Monday, January 14, 2013

Beyond the Border

The right to determine who enters its territory has always been seen as a test of a state’s sovereignty, but the physical boundaries have often been vague, says Matt Carr.



In the early 21st century it is possible to detect a contradictory dynamic in global politics. On the one hand we inhabit an increasingly integrated and ‘borderless’ world in which national barriers against the movement of commodities and capital have been progressively dismantled. On the other hand governments across the world have gone to extraordinary lengths to reinforce their frontiers with physical barriers, new technologies and personnel in order to restrict the movement of unwanted people.
These efforts are largely directed at the prevention of ‘illegal’ immigration. Today politicians from some of the richest countries on earth talk of ‘defending’ or ‘protecting’ their borders against a putative ‘invasion’ of migrant workers and refugees, who are depicted as a threat to their lifestyles, jobs or cultural identity. From a peripheral concern during the Cold War, border enforcement has once again become a symbolic marker of national identity and an essential instrument in enforcing the distinctions between ‘legal’ and ‘illegal’ travel.

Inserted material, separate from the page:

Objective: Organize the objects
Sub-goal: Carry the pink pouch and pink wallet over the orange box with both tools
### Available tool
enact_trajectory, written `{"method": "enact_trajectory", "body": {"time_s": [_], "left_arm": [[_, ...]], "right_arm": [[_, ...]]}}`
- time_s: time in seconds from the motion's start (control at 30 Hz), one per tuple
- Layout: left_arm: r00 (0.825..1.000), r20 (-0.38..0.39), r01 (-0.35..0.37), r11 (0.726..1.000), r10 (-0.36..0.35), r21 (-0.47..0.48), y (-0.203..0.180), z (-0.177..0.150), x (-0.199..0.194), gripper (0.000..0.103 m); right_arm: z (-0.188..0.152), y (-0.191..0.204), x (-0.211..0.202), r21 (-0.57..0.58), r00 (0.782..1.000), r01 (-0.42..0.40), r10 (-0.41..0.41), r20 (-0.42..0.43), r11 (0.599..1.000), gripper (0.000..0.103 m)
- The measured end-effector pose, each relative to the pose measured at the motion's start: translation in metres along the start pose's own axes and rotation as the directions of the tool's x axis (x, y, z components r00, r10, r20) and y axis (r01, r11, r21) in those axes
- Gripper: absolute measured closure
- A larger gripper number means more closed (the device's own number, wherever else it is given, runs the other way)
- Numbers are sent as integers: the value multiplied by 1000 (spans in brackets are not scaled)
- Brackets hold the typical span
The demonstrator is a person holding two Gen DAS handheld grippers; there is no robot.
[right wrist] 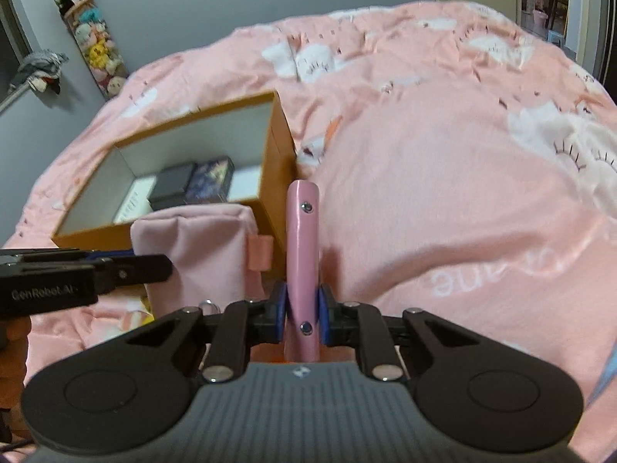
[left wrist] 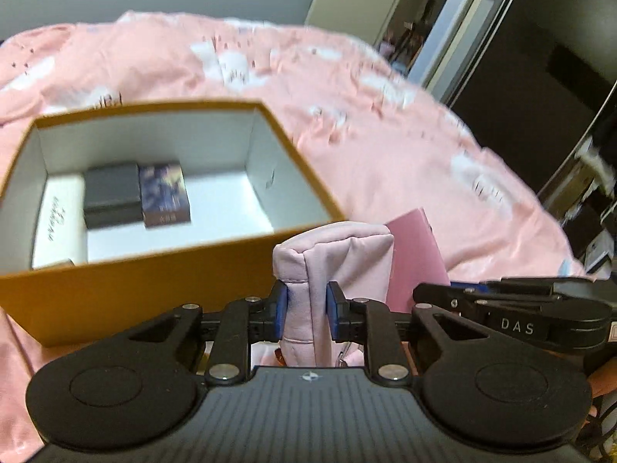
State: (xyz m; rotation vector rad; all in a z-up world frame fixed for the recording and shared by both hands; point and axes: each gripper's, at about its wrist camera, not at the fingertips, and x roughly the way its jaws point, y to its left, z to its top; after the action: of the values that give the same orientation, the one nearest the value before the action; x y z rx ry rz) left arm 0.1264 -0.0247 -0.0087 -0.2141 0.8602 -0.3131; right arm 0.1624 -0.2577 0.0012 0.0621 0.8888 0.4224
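1. The left gripper (left wrist: 307, 305) is closed on a pale pink pouch (left wrist: 339, 266), its blue pads pressed into the fabric.
2. The pouch stands upright just in front of the orange box (left wrist: 127, 293), near its right corner.
3. The right gripper (right wrist: 303, 308) is clamped on a pink case (right wrist: 303, 254), held edge-up just right of the pouch.
4. The open box sits on the pink bedspread (right wrist: 443, 193) and holds a black box (left wrist: 112, 196) touching a purple one (left wrist: 165, 195).
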Motion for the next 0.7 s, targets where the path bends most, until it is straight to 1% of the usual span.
{"method": "enact_trajectory", "body": {"time_s": [0.13,0.23,0.37,0.43,0.5,0.6,0.7], "left_arm": [[999,50,21,999,-19,-35,9,15,-22,80],[997,72,-4,999,8,-55,16,28,-42,80],[991,129,-9,996,20,-85,35,49,-64,80],[988,143,-42,996,54,-85,45,61,-68,80],[986,143,-79,993,91,-89,55,73,-66,80],[986,115,-106,989,118,-103,73,87,-57,80],[988,69,-128,983,138,-131,96,98,-40,80]], "right_arm": [[13,4,-20,14,997,-60,59,39,998,86],[28,14,-34,-10,994,-74,75,81,997,86],[55,32,-43,-80,987,-89,99,125,993,86],[70,42,-39,-103,985,-108,121,127,989,86],[86,51,-28,-111,983,-131,143,113,985,86],[108,63,5,-87,985,-160,165,57,983,86],[126,74,50,-80,991,-133,132,-18,988,86]]}}
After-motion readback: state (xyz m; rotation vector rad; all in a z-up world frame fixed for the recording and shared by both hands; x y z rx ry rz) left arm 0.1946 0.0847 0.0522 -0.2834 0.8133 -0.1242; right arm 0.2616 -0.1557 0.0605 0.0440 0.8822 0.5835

States and rulers have always regarded the ability to determine who enters or remains in their territories as a key test of their sovereignty, but it was not until relatively recently that the border became the place where right of entry could be granted or refused, depending on the documentation provided. In medieval Europe the boundaries between rival countries and centres of power were largely symbolic or consisted of amorphous borderlands, ‘marches’ and ‘debatable lands’ of indeterminate or contested status. In terms of their practical implications, the real ‘borders’ consisted of the fortified walls that surrounded towns and cities, where the authorities could exclude undesirable or incompatible people at the gates, from vagrants, beggars and the ‘wandering poor’, to ‘masterless women’, lepers, Gypsies or Jews.
With the absorption of city states, towns, dukedoms and principalities into larger entities and the gradual displacement of local tariff and customs barriers, states increasingly sought the same powers of exclusion. In 1604 the Dutch geographer Mattheus Quadt published an atlas delineating the borders between European states for the first time. But in early modern Europe migrants were still more likely to be monitored at the district or parish level rather than at the border itself.

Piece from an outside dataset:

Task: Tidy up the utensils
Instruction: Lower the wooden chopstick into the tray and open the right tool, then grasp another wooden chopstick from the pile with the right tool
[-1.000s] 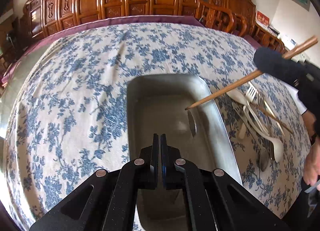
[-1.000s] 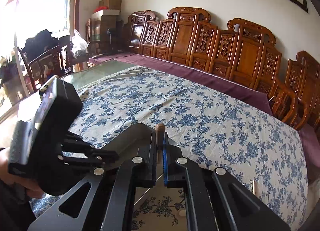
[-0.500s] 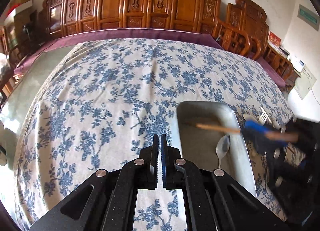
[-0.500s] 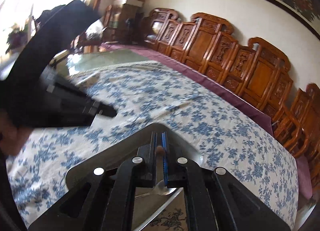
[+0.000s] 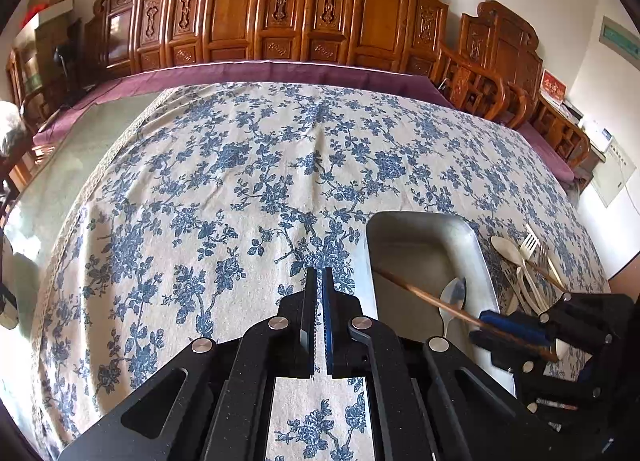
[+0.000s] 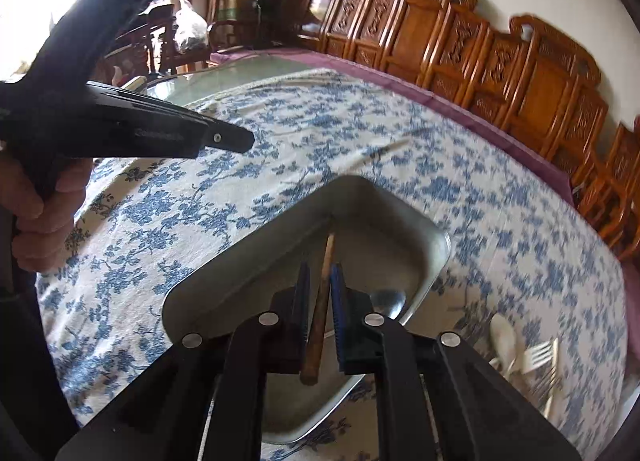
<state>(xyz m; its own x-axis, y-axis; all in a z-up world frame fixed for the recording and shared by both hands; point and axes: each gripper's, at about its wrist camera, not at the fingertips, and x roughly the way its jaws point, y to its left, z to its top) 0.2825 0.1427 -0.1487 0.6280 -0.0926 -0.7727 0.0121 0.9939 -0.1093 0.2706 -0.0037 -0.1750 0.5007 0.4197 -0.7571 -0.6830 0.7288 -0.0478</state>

In 1561 the English Privy Council of Elizabeth I ordered the local authorities across London ‘to searche out & learne the holl number of Alyens & Strangers’ in the city in order to identify potential religious dissidents and troublemakers.’ In the early 17th century the Spanish royal secretary Fernández de Navarette lamented the fact that: ‘All the scum of Europe have come to Spain, so that there is hardly a deaf, dumb, lame or blind man in France, Germany, Italy or Flanders, who has not been to Castile.’
Such complaints were a testament to the porosity of state borders. Until the late 18th century travellers were more likely to be monitored at the district or parish level. During the French revolutionary wars the Jacobins began to issue foreign travellers with a carte de sureté on arrival at the French border, but these early ‘passports’ were dependent on the ideological affiliations of the holder rather than their nationality and subsequently fell into disuse after the Napoleonic Wars.

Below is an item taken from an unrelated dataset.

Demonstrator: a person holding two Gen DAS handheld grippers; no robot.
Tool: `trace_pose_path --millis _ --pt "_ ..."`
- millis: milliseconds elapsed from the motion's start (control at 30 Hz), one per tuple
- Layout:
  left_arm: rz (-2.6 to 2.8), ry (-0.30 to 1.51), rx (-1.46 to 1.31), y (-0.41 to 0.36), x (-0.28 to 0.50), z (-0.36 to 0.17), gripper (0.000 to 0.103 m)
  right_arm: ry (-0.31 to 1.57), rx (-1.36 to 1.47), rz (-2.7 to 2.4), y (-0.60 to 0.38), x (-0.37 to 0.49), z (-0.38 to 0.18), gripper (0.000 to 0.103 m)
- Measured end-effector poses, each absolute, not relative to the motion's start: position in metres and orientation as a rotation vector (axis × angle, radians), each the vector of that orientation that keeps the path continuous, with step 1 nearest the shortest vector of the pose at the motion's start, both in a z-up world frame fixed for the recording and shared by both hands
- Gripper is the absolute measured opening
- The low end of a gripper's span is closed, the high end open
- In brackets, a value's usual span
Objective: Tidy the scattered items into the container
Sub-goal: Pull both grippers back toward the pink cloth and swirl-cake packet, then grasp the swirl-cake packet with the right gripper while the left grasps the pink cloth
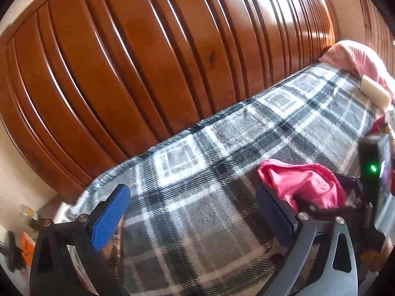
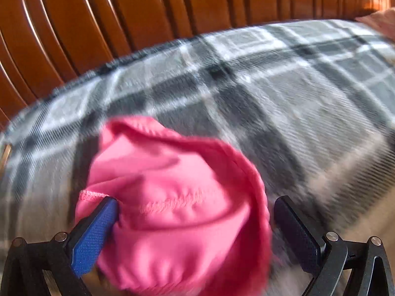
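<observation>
A pink garment (image 2: 172, 207) lies crumpled on the grey plaid blanket (image 2: 284, 93). My right gripper (image 2: 195, 209) is open with its fingers on either side of the garment; the left blue pad (image 2: 93, 234) touches the cloth. The view is blurred by motion. In the left wrist view the same pink garment (image 1: 303, 185) lies to the right, with the right gripper's black body (image 1: 370, 170) beside it. My left gripper (image 1: 192, 197) is open and empty above the blanket (image 1: 222, 148). No container shows in either view.
A brown slatted wooden headboard (image 1: 148, 61) runs along the blanket's far edge. A pink towel (image 1: 355, 56) and a pale block (image 1: 375, 91) lie at the far right. Small items (image 1: 27, 244) sit low at the left, off the bed.
</observation>
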State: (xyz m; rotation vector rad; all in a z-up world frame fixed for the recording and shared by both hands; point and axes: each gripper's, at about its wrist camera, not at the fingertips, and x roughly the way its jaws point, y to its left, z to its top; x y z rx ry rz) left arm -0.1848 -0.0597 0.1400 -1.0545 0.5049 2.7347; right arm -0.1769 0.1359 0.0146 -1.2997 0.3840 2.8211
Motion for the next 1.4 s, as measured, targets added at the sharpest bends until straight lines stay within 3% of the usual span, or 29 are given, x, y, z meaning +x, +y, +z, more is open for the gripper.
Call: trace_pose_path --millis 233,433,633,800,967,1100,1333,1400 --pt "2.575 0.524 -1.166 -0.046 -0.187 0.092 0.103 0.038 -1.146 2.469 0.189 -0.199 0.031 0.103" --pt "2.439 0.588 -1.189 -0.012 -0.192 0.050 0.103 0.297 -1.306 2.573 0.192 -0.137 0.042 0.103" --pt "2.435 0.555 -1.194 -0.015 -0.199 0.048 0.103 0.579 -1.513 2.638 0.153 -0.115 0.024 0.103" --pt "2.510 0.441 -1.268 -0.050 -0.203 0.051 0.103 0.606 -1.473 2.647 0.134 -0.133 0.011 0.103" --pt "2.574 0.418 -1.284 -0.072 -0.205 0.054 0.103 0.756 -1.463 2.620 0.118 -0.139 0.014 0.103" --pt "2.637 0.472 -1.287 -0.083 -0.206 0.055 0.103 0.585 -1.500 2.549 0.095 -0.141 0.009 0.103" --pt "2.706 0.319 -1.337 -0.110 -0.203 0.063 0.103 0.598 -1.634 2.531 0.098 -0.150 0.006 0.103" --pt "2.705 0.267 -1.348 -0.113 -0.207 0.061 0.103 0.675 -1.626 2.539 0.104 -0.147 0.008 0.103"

For much of the 19th century border control was sporadic and often non-existent, as millions of people migrated from Europe to the New World or within Europe itself without any passports or documentation. In 1942 the Austrian writer Stefan Zweig recalled the amazement of young people when he told them he had travelled across the world without a passport before the First World War.
The situation had started to change following the global economic slump in 1873, when governments began to introduce immigration controls based on nationality and ethnicity for the first time. In 1882 the US government passed the first Chinese Exclusion Act in response to racist ‘Yellow Peril’ lobbying from California politicians. In 1885 Bismarck ordered the expulsion of 40,000 Polish workers from Germany to prevent the ‘Polonization’ of Prussia. In 1897 the South African colony of Natal introduced a language test for immigrants, which barred entry to anyone who could not fill out an application form in English – a test that was specifically intended to eliminate ‘coolie’ labour from India. The ‘Natal formula’ was also introduced in Australia in order to keep out Chinese migrant workers.